MoneyGram is a global provider of innovative money transfer services and is recognized worldwide as a financial connection to friends and family. Whether online, or through a mobile device, at a kiosk or in a local store, we connect consumers any way that is convenient for them. We also provide bill payment services, issue money orders and process official checks in select markets. More information about MoneyGram International, Inc. is available at moneygram.com.
This press release contains forward-looking statements which are protected as forward-looking statements under the Private Securities Litigation Reform Act of 1995 that are not limited to historical facts, but reflect MoneyGram’s current beliefs, expectations or intentions regarding future events. Words such as “may,” “will,” “could,” “should,” “expect,” “plan,” “project,” “intend,” “anticipate,” “believe,” “estimate,” “predict,” “potential,” “pursuant,” “target,” “continue,” and similar expressions are intended to identify such forward-looking statements. The statements in this press release that are not historical statements are forward-looking statements within the meaning of the federal securities laws, including, among other things, statements regarding the Euronet proposal and the MoneyGram board of directors’ review thereof, any future determination by the MoneyGram board of directors, the likelihood of the merger with Ant Financial being consummated, and the likelihood of the Euronet Proposal resulting in a definitive agreement on the terms thereof or at all.

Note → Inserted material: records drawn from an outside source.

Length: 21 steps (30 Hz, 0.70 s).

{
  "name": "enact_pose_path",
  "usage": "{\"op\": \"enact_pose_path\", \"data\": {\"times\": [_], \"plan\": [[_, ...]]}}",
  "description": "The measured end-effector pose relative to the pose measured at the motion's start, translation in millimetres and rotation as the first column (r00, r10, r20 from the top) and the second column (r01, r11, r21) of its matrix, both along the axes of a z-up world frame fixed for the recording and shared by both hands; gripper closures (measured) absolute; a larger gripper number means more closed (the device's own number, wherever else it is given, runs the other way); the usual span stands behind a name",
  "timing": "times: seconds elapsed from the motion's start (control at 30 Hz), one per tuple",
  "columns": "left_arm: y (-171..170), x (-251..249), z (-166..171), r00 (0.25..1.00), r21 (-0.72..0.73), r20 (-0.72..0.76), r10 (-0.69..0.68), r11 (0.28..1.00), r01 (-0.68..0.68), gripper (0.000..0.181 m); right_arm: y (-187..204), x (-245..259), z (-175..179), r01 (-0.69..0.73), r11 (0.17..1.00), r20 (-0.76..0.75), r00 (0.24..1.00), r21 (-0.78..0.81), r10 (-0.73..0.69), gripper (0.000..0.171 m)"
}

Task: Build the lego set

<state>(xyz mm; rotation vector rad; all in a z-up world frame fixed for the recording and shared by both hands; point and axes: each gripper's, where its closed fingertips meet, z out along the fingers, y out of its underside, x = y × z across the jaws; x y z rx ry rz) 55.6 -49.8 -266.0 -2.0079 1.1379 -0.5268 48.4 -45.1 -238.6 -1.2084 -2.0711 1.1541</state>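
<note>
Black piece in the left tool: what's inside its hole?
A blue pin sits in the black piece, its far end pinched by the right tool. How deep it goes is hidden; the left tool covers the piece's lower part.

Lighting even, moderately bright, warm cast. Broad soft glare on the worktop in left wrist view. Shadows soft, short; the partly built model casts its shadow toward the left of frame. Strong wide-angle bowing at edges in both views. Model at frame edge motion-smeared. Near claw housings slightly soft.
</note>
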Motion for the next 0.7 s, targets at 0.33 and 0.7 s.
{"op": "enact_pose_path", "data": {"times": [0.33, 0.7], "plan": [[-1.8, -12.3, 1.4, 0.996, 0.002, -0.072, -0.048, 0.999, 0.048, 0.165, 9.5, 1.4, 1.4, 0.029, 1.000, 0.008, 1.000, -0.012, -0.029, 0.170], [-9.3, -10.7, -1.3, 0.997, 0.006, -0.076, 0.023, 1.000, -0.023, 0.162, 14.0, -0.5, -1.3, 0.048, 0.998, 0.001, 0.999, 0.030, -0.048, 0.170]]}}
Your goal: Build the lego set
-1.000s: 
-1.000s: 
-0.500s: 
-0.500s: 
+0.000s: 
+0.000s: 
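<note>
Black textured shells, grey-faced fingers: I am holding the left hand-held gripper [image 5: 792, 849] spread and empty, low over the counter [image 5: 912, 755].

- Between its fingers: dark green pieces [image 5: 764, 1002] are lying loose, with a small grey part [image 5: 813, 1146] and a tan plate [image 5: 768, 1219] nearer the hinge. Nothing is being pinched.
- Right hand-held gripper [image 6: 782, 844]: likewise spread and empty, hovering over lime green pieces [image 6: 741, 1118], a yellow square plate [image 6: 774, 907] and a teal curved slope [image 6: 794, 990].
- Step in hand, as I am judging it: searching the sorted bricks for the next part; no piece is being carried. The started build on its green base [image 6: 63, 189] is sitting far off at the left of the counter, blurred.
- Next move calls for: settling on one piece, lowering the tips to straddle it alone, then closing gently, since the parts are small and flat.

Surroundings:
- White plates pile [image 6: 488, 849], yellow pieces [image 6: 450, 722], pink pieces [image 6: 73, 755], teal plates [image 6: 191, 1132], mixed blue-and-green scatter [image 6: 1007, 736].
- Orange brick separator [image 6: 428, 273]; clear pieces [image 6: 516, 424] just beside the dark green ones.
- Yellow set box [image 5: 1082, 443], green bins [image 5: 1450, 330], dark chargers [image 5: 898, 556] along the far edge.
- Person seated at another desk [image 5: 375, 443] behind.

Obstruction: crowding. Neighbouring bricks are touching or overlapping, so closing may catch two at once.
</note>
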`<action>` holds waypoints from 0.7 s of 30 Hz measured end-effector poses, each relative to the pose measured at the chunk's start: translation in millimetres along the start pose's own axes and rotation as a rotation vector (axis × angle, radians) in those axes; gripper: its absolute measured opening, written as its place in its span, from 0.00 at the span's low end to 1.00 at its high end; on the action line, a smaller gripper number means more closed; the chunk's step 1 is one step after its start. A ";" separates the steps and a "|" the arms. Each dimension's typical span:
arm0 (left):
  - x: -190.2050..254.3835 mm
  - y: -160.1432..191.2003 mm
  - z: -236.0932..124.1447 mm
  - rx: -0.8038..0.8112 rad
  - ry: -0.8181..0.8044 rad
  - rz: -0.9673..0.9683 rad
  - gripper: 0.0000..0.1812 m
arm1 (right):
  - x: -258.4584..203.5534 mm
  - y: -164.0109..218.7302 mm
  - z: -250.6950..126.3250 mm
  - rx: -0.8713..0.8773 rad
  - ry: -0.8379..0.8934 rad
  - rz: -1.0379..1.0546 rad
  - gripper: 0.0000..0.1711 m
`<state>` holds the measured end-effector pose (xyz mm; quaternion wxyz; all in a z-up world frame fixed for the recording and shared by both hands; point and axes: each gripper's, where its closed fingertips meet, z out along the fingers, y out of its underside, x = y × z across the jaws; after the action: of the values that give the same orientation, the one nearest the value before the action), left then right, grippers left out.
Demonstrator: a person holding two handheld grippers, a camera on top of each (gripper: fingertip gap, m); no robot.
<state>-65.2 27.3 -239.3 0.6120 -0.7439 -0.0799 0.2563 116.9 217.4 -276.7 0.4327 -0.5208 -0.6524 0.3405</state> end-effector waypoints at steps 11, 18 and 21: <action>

These statements are subject to numerous risks and uncertainties, including the risk that Euronet may withdraw or modify the terms of its proposal, many of which are beyond MoneyGram’s control, which could cause actual results to differ materially from the results expressed or implied by the statements.
Additional Information for Stockholders.
In connection with the proposed merger with Ant Financial, MoneyGram has filed a preliminary proxy statement and will file a definitive proxy statement and other materials with the Securities and Exchange Commission (the “SEC”). In addition, MoneyGram may also file other relevant documents with the SEC regarding the proposed transaction. INVESTORS AND SECURITY HOLDERS ARE URGED TO READ THE PROXY STATEMENT(S) AND OTHER DOCUMENTS THAT HAVE BEEN OR MAY BE FILED WITH THE SEC CAREFULLY AND IN THEIR ENTIRETY IF AND WHEN THEY BECOME AVAILABLE BECAUSE THEY WILL CONTAIN IMPORTANT INFORMATION.
Investors and security holders may obtain a free copy of the proxy statement(s) (when available) and other documents filed with the SEC by the Company, at the Company’s website, corporate.moneygram.com, or at the SEC’s website, www.sec.gov. The proxy statement(s) and other relevant documents may also be obtained for free from the Company by writing to MoneyGram International, Inc., 2828 North Harwood Street, 15th Floor, Dallas, Texas 75201, Attention: Investor Relations.
Participants in the Solicitation
The Company and its directors and executive officers may be deemed to be participants in the solicitation of proxies from the stockholders of the Company in connection with the proposed transaction. Information about the directors and executive officers of the Company is set forth in the Proxy Statement on Schedule 14A for the 2016 annual meeting of stockholders for the Company, which was filed with the SEC on April 4, 2016. This document can be obtained free of charge from the sources indicated above. Other information regarding the participants in the proxy solicitation and a description of their direct and indirect interests, by security holdings or otherwise, is contained in the preliminary proxy statement and will be contained in the definitive proxy statement and other relevant materials to be filed with the SEC when they become available.